Revenue from food and beverage concessions at Pensacola International Airport is up significantly, according to the latest figures from the City of Pensacola.
Last March, Pensacola mayor Ashton Hayward acted unilaterally to award a ten-year concessions contract to OHM Concession Group, side-stepping the city council and putting an end to months of controversy. At the time, Hayward said that the contract with OHM would mean more than $1 million in additional revenue.
Now, after the company’s first full fiscal year of operations in Pensacola, year-end figures show OHM is meeting or exceeding expectations.
For fiscal year 2015, which ended on September 30, the airport took in $454,815 in revenue from OHM, outpacing projections by more than $150,000. Over the year, OHM recorded total sales of $3,333,223.47 — a 38% increase over fiscal year 2013, the last full year that previous concessionaire Varona Enterprises operated the concessions and posted sales of $2,412,591.35. OHM took over for Varona midway through fiscal year 2014.
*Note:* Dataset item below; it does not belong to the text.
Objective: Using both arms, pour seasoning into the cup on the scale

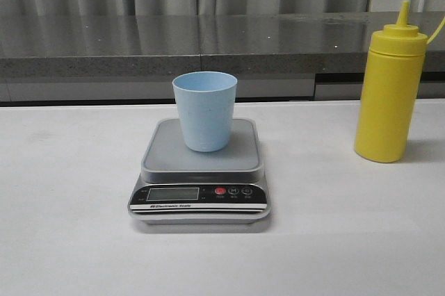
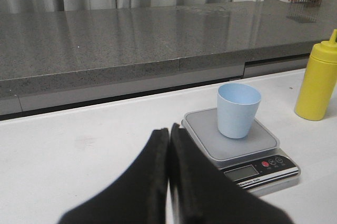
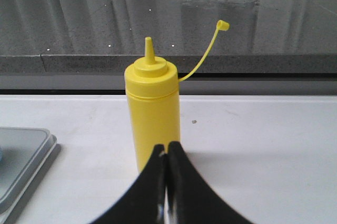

OHM operates food and beverage concessions at nine airports throughout the country. At Pensacola International Airport, the company operates two Einstein’s Bagels locations, a Freshëns, Chick-Fil-A, Pensacola Beach House full-service restaurant, and two bars.
Hayward’s award of the contract to Missouri-based OHM came after months of uncertainty over the future management of the airport’s food and beverage concessions. A five-member selection committee recommended awarding the contract to OHM, but political pressure from New York-based Creative Food Group and local partners including Robert de Varona, Collier Merrill, and Rob Mackey caused the contract to stall with the Pensacola City Council.
After several meetings, the council rejected the selection committee’s recommendation in January 2014 on a 4-4 vote, with Councilman Brian Spencer abstaining. In March, the council voted narrowly to extend the existing contract with Varona Enterprises, a move that both the city attorney and outside legal counsel said the council didn’t have the authority to make and which Hayward quickly vetoed. Days later, Hayward announced he would sign an agreement with OHM, doing so with four council members present, signaling that the remaining council members wouldn’t have enough votes to override his veto.
“I am taking this action today to end the political gridlock over this issue, and to secure the best deal for our airport and the traveling public,” Hayward said at the time. “It is time for us to move forward and continue to position our airport to succeed.”